=== Begin Enclosure ===

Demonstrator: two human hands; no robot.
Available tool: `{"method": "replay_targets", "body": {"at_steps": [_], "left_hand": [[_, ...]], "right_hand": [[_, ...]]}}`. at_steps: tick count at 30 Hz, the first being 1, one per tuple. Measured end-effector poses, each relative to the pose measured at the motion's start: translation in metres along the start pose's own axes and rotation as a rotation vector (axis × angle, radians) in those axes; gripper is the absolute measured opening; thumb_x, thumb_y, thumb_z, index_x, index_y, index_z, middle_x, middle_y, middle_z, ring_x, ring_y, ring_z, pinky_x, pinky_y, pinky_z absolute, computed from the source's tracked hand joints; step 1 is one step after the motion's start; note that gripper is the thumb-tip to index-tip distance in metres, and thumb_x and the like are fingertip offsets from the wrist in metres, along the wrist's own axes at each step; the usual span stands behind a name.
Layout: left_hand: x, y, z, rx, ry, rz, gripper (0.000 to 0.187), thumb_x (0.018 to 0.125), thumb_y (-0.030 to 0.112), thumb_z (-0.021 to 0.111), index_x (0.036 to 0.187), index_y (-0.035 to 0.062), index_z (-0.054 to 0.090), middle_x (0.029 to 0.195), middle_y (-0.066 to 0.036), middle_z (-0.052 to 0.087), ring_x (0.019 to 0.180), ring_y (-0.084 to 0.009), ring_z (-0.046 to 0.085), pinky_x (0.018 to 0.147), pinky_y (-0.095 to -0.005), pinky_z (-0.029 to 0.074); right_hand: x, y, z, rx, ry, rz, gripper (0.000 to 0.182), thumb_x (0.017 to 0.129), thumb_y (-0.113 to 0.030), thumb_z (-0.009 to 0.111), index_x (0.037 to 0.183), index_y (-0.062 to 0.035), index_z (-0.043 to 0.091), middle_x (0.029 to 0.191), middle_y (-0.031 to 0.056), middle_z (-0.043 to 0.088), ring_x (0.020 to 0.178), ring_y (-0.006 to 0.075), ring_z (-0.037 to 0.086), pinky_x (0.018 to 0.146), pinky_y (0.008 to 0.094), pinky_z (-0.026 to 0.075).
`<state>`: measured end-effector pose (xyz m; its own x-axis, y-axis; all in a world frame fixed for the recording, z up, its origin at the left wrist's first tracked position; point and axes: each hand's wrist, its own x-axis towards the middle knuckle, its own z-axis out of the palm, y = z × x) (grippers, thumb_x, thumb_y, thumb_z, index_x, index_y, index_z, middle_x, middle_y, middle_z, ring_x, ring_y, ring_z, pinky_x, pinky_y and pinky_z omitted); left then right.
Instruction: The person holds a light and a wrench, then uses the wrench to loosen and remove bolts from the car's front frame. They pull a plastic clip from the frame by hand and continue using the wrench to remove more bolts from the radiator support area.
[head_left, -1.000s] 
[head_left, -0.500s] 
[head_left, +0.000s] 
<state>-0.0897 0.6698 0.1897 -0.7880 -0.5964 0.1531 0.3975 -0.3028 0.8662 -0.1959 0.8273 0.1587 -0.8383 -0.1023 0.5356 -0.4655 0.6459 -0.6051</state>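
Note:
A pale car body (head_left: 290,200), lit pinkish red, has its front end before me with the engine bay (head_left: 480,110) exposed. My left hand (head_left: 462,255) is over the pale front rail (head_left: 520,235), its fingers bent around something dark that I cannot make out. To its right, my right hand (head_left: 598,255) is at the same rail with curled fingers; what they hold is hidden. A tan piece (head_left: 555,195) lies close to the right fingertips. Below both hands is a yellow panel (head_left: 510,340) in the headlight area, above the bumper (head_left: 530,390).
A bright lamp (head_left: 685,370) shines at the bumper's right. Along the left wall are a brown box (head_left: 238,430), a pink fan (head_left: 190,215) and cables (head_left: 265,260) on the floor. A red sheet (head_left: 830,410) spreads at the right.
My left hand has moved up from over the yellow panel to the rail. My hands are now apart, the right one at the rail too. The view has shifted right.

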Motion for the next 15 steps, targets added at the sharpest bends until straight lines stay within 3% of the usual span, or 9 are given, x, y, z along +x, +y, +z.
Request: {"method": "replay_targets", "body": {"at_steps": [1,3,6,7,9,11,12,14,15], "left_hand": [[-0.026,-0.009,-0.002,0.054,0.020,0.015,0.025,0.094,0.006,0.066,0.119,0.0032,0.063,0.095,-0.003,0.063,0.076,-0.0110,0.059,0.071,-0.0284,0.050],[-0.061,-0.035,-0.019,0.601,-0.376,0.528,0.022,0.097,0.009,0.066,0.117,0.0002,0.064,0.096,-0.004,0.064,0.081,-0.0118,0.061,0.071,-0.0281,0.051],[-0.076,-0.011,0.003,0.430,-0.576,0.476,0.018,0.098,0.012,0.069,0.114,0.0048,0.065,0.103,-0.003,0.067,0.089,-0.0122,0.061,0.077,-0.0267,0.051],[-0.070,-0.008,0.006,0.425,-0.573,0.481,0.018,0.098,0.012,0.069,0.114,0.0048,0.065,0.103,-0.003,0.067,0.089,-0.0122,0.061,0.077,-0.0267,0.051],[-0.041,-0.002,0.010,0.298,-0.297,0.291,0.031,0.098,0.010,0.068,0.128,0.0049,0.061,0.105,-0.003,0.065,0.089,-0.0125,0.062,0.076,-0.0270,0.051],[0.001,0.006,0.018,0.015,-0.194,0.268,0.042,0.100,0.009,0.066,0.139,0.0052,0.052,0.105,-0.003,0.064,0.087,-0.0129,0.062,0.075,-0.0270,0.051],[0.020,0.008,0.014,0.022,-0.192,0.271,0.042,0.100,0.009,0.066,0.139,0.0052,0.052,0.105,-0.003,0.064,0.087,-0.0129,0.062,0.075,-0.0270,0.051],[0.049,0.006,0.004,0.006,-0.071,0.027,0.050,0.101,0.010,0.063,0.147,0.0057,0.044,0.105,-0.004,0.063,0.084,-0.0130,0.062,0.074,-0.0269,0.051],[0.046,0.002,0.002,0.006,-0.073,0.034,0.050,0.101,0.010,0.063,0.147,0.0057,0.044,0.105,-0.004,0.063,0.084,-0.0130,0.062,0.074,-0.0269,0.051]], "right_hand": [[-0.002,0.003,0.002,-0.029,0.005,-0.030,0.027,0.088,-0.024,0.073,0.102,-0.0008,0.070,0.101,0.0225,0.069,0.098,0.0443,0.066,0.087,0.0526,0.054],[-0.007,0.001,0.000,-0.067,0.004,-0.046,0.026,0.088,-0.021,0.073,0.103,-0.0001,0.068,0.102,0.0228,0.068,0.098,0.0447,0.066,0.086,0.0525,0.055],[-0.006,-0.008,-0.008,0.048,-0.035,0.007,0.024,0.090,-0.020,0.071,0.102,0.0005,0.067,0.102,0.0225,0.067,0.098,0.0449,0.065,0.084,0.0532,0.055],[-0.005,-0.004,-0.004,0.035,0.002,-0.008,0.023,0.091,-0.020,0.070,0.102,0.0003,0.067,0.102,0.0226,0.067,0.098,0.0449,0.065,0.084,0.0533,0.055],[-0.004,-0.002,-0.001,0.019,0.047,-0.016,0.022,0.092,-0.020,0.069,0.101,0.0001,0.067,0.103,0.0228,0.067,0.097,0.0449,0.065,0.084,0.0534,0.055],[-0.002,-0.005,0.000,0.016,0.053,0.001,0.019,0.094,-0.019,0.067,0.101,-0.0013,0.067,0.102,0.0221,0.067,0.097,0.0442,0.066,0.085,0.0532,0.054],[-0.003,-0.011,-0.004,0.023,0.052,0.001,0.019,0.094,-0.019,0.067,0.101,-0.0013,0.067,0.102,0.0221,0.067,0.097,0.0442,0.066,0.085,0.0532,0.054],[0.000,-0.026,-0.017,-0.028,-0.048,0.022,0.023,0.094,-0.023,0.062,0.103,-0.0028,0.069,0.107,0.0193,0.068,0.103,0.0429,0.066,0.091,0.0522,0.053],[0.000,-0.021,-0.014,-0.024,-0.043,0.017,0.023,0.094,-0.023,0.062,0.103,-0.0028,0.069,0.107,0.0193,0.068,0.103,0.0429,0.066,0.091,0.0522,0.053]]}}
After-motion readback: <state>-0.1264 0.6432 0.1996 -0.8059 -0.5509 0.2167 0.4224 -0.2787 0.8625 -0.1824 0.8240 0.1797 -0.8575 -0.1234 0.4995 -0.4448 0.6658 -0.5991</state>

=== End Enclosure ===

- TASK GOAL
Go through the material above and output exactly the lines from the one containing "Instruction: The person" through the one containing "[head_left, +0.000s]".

- REPLY
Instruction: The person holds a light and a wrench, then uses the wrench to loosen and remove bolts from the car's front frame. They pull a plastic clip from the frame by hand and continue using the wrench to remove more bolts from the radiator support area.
[head_left, -1.000s] 
[head_left, -0.500s] 
[head_left, +0.000s] 

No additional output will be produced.